I'll admit that a big part of my visceral negative reaction to someone telling me they voted for Trump is because they​ supported a candidate and​ party that shits all over the rights of immigrants, women, racial minorities and LGBT people.

When someone says they're against idpol does that mean they think that the focus on minority rights should be de-emphasized in favor of leftist economic policies?

People who have been hosed over by neoliberalism feel the same way about trivializing econpol.

Hillary gave people who were concerned about economic issues a lot to be concerned about. Especially given how she handled the primary. Trump was an obvious conman but the conman saying "I'll help you" is more attractive than the person saying "I don't need your vote, go gently caress yourself." At best, that makes people stay home. At worst, it makes people stop caring about economic issues and focusing purely on identity issues. Given how the electoral college works, identity politics is going to win you national elections. Especially if you are actively attacking people's economic interests (which, fairly or unfairly, Hillary was framed as doing).

Anyone on the economic left worth listening to and everyone anywhere even close to the national stage has a strong commitment to identity politics. I'd argue they have a stronger commitment than the centrist "Now that gay marriage not only has an overwhelming majority in approval rating and has been tested by a sitting president, I am also for it and by the way I was also always secretly for it but never spoke out in favor of it and only spoke vociferously against it as part of an elaborate long-term scheme to fool the rubes" part of the party.

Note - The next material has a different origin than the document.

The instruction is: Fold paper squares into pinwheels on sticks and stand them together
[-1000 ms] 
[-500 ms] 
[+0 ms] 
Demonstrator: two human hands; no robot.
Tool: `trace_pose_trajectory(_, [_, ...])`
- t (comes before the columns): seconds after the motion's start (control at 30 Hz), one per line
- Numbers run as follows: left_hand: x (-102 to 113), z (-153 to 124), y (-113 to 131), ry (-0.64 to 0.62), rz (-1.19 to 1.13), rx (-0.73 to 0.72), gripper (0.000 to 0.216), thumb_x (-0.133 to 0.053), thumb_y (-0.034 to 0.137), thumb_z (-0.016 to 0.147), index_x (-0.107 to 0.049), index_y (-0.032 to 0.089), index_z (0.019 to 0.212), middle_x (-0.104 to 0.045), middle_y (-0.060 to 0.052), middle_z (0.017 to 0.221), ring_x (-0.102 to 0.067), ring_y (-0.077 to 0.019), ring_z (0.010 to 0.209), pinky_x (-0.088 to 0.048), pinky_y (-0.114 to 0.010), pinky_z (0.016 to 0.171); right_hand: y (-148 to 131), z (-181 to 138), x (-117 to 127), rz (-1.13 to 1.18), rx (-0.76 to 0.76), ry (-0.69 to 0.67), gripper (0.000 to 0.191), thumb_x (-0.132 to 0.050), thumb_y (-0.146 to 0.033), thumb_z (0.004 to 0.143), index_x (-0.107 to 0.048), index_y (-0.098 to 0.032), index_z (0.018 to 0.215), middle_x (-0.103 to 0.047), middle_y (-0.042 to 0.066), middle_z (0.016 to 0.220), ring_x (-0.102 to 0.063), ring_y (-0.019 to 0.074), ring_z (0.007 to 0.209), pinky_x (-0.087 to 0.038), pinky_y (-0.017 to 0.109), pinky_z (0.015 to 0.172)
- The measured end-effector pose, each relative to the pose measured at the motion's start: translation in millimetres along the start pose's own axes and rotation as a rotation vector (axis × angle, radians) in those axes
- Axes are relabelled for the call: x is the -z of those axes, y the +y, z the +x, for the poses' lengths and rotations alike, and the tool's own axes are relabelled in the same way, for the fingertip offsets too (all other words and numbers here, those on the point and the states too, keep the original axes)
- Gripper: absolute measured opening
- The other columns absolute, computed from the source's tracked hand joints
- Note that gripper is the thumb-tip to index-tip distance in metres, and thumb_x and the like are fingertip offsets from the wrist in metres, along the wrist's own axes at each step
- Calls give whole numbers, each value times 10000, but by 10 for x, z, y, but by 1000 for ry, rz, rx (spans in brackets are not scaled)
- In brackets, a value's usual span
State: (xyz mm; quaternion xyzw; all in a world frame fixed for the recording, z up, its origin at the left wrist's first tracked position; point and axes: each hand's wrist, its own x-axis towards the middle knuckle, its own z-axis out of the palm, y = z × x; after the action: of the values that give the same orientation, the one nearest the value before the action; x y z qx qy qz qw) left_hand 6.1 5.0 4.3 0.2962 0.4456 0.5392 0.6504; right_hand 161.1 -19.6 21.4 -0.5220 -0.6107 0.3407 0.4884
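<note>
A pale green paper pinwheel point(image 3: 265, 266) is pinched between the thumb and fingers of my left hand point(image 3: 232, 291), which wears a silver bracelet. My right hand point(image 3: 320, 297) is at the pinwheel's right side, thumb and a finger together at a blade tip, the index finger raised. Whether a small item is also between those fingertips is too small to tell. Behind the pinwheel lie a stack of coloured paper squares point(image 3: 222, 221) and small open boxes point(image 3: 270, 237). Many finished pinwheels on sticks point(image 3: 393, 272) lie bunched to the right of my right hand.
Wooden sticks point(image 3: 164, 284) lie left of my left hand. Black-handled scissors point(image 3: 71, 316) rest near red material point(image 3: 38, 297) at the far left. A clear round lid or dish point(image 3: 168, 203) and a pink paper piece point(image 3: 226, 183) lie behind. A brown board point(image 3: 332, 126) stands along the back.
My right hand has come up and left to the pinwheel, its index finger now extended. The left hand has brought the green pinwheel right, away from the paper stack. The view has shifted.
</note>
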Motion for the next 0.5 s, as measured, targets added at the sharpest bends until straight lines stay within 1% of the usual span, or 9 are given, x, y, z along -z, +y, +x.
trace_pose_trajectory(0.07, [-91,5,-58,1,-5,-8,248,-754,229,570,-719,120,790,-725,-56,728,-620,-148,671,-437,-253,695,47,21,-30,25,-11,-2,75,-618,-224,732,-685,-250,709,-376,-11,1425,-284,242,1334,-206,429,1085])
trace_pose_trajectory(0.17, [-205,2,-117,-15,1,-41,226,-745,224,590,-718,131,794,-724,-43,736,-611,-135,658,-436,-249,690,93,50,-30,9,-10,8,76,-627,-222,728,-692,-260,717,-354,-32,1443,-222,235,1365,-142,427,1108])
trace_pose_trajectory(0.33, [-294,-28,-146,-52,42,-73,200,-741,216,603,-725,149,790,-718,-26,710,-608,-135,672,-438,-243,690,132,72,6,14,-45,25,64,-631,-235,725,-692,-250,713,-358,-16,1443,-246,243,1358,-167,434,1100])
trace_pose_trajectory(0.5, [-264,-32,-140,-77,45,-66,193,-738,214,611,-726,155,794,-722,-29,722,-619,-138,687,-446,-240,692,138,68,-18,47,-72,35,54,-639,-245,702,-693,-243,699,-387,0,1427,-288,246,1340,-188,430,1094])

Affluent homosexuals and affluent passing Hispanics create a nice wedge group that the "socially liberal, economically conservative" wing of the Democratic Party can use to win critical primaries and critical donors.

As an LGBT person, your rights will be rolled back by Republican theocrats. Running to the right leads you to their arms.

rudatron
May 31, 2011

by Fluffdaddy

DeadlyMuffin posted:

When someone says they're against idpol does that mean they think that the focus on minority rights should be de-emphasized in favor of leftist economic policies?
No, absolutely not.

Shbobdb
Dec 16, 2010

by Reene

rudatron posted:

No, absolutely not.

Probably the best response of the bunch. The whole question was :wtc:

Shbobdb
Dec 16, 2010

by Reene
For the record: Homosexuals in Florida voted for Bush in high enough numbers to swing the election for W. They were a bigger spoiler than Nader. Bigger than Buchannon ballots.

That speaks to how narrow the whole thing was. But fearing the left and embracing the right from an idpol perspective doesn't make any sense unless you are a white nationalist.

rudatron
May 31, 2011

by Fluffdaddy
The death of the New Deal coalition was the product of hippie boomers, feeling ashamed that they had to associate with dirty plebs, and becoming more accommodating to capitalism as they ascended into middle management.

Yet, they still carried the desire to 'change the world', but it's absent any rigorous framework of how to achieve that (as provided by, for example, marxism).

So what you end up with is a series of ineffectual, weak and mostly symbolic reforms that fail to address the real problem, and further entrench the status quo.

Eg - Hillary Clinton Owned Slaves, and provided cover (and received a lot of funding from) the private prison system - all the while pretending to give a poo poo about black people.

Both Clintons didn't give a poo poo about LGBT until the public was already on-side on the issue - LGBT is a case of the public becoming more accepting of them well before the political class did. All Hillary did is follow the wind.

Or take our thread example: Jefferson Clay has defended sweatshops because 'jobs'.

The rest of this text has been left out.